What is Obsessive-Compulsive Disorder (OCD)?

Woman with OCDDouble-checking that you've locked the door when you go out or that you've turned off the cooker are behaviours common to many people. But if you are suffering from obsessive-compulsive disorder (OCD) then you'll probably feel the need to check more than once or twice; you'll be compelled to check repeatedly.

With OCD you'll frequently have disturbing thoughts that won't go away and you'll find yourself repeating the same action over and over to try to make them disappear. You won't be able to control yourself - but the good thing is that OCD can be treated.

 

The basics of OCD

OCD is an anxiety disorder that, if untreated, can eventually lead to depression. It comprises two aspects that, in the vast majority of cases, occur together:

  • Obsessions – recurrent, upsetting thoughts that are uncontrollable despite the sufferer's recognition that they are irrational, leading to anxiety and distress. These could relate to personal hygiene or appearance, or security.
  • Compulsions – rituals or actions that must be performed repetitively, often based on the obsession or rigid rules, and that provide temporary relief for the anxiety. For example, an obsession with cleanliness could lead to compulsive, frequent washing of hands or an obsession with security might mean checking locks and doors over and over again.

OCD is quite common, affecting 1.2% of the UK population. It can start in childhood but is normally only positively identified in people aged between 20 and 30.

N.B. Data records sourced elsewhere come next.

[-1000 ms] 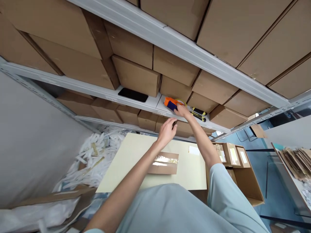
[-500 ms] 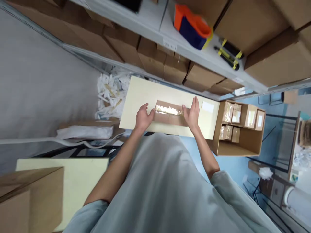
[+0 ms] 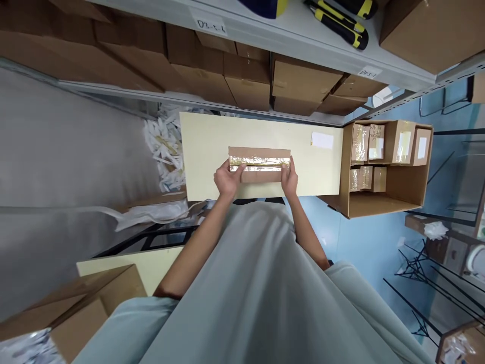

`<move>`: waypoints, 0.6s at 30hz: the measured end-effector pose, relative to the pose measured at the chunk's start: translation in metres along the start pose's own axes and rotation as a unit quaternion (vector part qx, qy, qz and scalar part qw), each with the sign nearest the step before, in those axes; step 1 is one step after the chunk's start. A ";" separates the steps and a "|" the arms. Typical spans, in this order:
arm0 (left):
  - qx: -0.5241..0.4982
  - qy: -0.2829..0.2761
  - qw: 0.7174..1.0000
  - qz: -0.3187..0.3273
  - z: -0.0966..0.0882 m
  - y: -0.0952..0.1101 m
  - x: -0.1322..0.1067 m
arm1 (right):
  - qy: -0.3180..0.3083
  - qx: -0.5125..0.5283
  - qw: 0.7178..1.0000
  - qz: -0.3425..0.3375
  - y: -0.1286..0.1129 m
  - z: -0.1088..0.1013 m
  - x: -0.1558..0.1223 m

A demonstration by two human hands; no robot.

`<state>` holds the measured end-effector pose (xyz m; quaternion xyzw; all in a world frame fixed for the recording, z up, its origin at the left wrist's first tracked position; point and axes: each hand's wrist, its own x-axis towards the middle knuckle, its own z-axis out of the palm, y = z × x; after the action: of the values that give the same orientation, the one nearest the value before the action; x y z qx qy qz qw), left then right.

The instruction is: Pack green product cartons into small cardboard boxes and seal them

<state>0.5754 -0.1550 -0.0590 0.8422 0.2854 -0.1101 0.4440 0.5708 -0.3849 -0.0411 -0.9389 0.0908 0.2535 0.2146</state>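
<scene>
A long, narrow cardboard box (image 3: 261, 176) with shiny clear tape along its top is on the cream tabletop (image 3: 212, 131). My left hand (image 3: 227, 179) grips its left end, the thumb lying on top. At the opposite end my right hand (image 3: 289, 179) holds the box, thumb over the tape and fingers along the side. Whether the box rests on the tabletop or is slightly lifted, I cannot tell. A white label (image 3: 322, 140) lies on the tabletop to the right of the box.
At the right end stands a large open carton (image 3: 394, 206) holding several taped boxes. A shelf (image 3: 250, 33) with cartons and yellow-black utility knives (image 3: 337, 25) runs along the far side. White paper scraps (image 3: 164, 146) lie left. Another open carton (image 3: 117, 288) is at the lower left.
Both hands have closed onto the ends of the narrow box, where they stood apart with fingers spread. The box now sits straighter. The camera view has shifted.
</scene>
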 end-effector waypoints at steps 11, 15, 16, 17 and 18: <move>-0.161 -0.055 0.985 -0.011 -0.025 -0.013 0.017 | 0.096 0.071 0.992 0.030 0.014 -0.018 -0.004; -0.164 -0.050 0.985 0.023 -0.033 -0.006 0.013 | 0.121 0.078 0.989 0.015 0.002 -0.037 -0.008; -0.165 -0.048 0.985 0.027 -0.037 -0.006 0.012 | 0.128 0.091 0.987 0.005 0.000 -0.042 -0.009; -0.165 -0.046 0.985 0.032 -0.040 -0.007 0.012 | 0.135 0.106 0.985 -0.005 -0.001 -0.046 -0.009; -0.166 -0.044 0.984 0.038 -0.044 -0.009 0.011 | 0.141 0.120 0.983 -0.012 -0.002 -0.049 -0.010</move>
<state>0.5763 -0.1111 -0.0447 0.7614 0.2475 -0.0812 0.5937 0.5846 -0.4040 0.0027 -0.9336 0.1384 0.1037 0.3137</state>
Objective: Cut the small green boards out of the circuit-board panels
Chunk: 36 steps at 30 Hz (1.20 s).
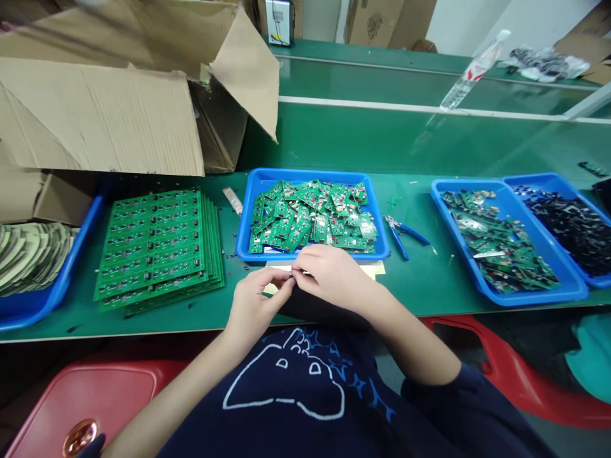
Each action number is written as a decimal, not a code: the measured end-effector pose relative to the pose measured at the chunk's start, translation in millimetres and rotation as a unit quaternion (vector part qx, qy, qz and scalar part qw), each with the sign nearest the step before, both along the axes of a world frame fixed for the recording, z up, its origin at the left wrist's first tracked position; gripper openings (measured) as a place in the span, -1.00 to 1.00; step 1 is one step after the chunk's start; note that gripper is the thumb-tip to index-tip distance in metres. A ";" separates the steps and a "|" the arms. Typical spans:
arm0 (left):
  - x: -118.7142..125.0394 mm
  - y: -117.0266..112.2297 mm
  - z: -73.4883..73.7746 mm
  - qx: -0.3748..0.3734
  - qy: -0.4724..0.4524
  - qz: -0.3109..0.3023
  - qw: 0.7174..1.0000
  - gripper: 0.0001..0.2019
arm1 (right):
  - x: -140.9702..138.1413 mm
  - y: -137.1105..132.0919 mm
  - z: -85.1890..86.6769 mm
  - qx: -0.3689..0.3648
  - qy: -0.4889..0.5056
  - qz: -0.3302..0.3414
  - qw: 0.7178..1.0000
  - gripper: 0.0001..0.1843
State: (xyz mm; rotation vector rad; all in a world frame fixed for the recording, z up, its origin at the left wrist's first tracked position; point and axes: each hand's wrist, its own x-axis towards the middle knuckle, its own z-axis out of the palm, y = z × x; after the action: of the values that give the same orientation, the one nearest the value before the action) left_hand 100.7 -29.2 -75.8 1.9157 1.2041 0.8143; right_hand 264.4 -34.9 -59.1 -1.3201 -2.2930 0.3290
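Observation:
My left hand (260,306) and my right hand (331,277) meet at the fingertips just in front of the blue tray (310,181). Both pinch a small part (293,273), too small to identify. Beneath my right hand lies a dark object (317,306), partly hidden by my wrist. A pale yellow paper strip (375,270) shows under the hands. The tray holds a loose heap of green circuit boards (312,216). To the left of my hands stands a neat stack of green circuit board panels (155,248).
Blue-handled cutters (403,235) lie right of the tray. Further right are a blue tray of green boards (496,242) and one of black parts (563,226). An open cardboard box (102,105) stands at the back left, on the green workbench (420,143). A red stool (520,375) sits below.

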 end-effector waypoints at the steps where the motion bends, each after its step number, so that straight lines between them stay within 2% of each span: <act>1: -0.4 0.8 -0.9 -0.008 0.000 0.003 1.000 -0.86 | -0.7 0.4 -1.4 -0.002 0.022 -0.012 1.000 -0.77; 4: -5.1 5.0 -7.3 -0.048 -0.005 0.039 0.998 -0.83 | 3.9 -2.1 -9.5 -0.021 0.163 -0.080 0.983 -0.83; 6: -12.4 8.3 -14.5 -0.074 0.003 0.066 0.995 -0.79 | 13.3 -7.8 -19.0 -0.039 0.304 -0.164 0.938 -0.86; 8: -22.6 10.3 -22.2 -0.085 0.042 0.079 0.992 -0.76 | 26.9 -16.4 -31.3 -0.047 0.450 -0.267 0.851 -0.89; 10: -33.9 10.6 -28.3 -0.075 0.104 0.079 0.989 -0.73 | 43.4 -26.8 -44.1 -0.030 0.572 -0.350 0.741 -0.90; 11: -39.4 10.4 -30.4 -0.066 0.133 0.070 0.986 -0.71 | 52.5 -32.1 -49.5 -0.010 0.617 -0.379 0.689 -0.91; 13: -49.0 9.8 -32.9 -0.046 0.180 0.038 0.982 -0.70 | 72.2 -42.4 -56.4 0.041 0.675 -0.422 0.604 -0.92; 15: -56.0 9.6 -34.1 -0.020 0.213 0.004 0.977 -0.72 | 93.5 -51.8 -56.2 0.089 0.704 -0.461 0.534 -0.94; 17: -59.7 10.3 -35.6 0.019 0.242 0.006 0.970 -0.73 | 114.8 -60.1 -49.5 0.134 0.722 -0.489 0.471 -0.89; 19: -59.6 12.1 -38.4 0.061 0.269 0.038 0.961 -0.73 | 132.8 -67.1 -38.9 0.185 0.734 -0.491 0.431 -0.83; 21: -55.6 14.9 -42.3 0.103 0.291 0.068 0.949 -0.73 | 144.1 -72.4 -27.7 0.230 0.735 -0.478 0.423 -0.79; 22: -52.5 16.6 -44.2 0.127 0.303 0.075 0.942 -0.73 | 146.5 -74.3 -22.8 0.244 0.730 -0.470 0.432 -0.77; 23: -49.2 18.2 -45.8 0.152 0.316 0.077 0.933 -0.73 | 147.0 -75.7 -18.8 0.252 0.722 -0.463 0.449 -0.77; 25: -43.0 20.0 -46.7 0.203 0.350 0.080 0.911 -0.70 | 143.3 -77.1 -13.1 0.257 0.695 -0.450 0.499 -0.79; 28: -37.9 16.0 -41.8 0.260 0.372 0.099 0.886 -0.67 | 133.0 -76.6 -9.4 0.260 0.650 -0.436 0.565 -0.77; 30: -36.2 8.1 -37.7 0.280 0.353 0.054 0.891 -0.69 | 126.7 -74.6 -8.0 0.260 0.635 -0.431 0.586 -0.77; 33: -31.5 -5.5 -37.4 0.289 0.341 -0.074 0.891 -0.74 | 119.4 -68.8 -5.6 0.243 0.632 -0.419 0.604 -0.81; 34: -28.9 -8.6 -39.1 0.292 0.349 -0.098 0.885 -0.73 | 117.3 -66.2 -4.8 0.237 0.633 -0.412 0.610 -0.81; 36: -22.9 -10.8 -43.5 0.301 0.374 -0.099 0.872 -0.70 | 113.2 -60.6 -3.6 0.227 0.630 -0.394 0.630 -0.81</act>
State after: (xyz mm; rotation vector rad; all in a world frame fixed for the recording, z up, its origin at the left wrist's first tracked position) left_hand 77.9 -40.1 -119.3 2.9933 1.2151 0.3327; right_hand 377.7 -95.5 -62.7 -1.0676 -0.4586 0.2042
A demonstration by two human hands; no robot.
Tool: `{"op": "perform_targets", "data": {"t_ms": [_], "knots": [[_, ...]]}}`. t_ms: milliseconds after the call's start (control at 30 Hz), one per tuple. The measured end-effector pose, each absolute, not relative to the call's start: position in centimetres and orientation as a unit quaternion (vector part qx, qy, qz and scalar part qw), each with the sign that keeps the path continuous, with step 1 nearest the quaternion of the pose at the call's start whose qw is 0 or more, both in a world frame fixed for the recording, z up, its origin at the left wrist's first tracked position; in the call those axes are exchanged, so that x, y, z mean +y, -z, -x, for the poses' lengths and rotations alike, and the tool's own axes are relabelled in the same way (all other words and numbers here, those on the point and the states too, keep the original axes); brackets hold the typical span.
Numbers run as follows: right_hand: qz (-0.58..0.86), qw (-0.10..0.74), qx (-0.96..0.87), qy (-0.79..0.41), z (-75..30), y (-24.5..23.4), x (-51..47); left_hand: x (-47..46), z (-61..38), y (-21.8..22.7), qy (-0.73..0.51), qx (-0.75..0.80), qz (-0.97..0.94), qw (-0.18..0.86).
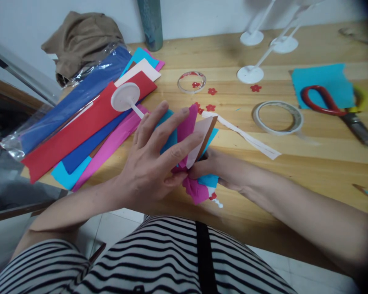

People with OCD are at greater risk of developing any of a number of other problems. These include:

  • Tourette's disorder – vocal or muscle twitches.
  • Chronic pulling of their hair.
  • Bipolar disorder.
  • Mood disorders like depression and panic attacks.
  • Eating disorders such as anorexia and bulimia nervosa.

What causes OCD?

OCD cannot be attributed to any single cause. It is usually a combination of factors including genetics, brain function and environment. You are most at risk of getting OCD if:

  • There is a history of OCD in your family.
  • You are anxious or depressed.
  • You have a phobia.
  • You have abused alcohol or cocaine.
  • You are from a higher-income family.

What to look for

People suffering from OCD often exhibit excessive concerns, irrational fears or fixations. They might:

  • Be worried about dirt, illness or the risk of accidents.
  • Have a preoccupation with religion or the meaning of life.
  • Be consumed by self-doubt.
  • Have a fixation with numbers or a need for symmetry.
  • Think about sex to an excessive degree.

These and other obsessive thoughts are manifested in a number of ways, including:

  • Washing hands so frequently that they become sore.
  • Excessive repeated prayer or chanting.
  • Continual checking and rechecking even though a task has already been completed satisfactorily.
  • A need to have everything precisely in its place.
  • Hoarding, even of rubbish.

In children OCD can be difficult to spot but there are warning signs. Children who are hypersensitive, possibly intolerant of certain foods or clothes, or have rigid patterns of behaviour could be exhibiting early symptoms.

Getting treatment

Left untreated, the symptoms of OCD are unlikely to improve and may, in fact, get worse. However, with the right treatment there is an excellent chance of a complete cure or, at the very least, an improvement that will lead to a better quality of life.

In the first instance, you should normally contact your GP who will decide if you need to see a specialist by asking a number of screening questions. Once diagnosed, treatment usually involves cognitive behavioural therapy, a counselling-style therapy designed to help you change the way you think and act, and possibly medication with antidepressants to control your symptoms. The treatment you require will depend on the severity of your condition.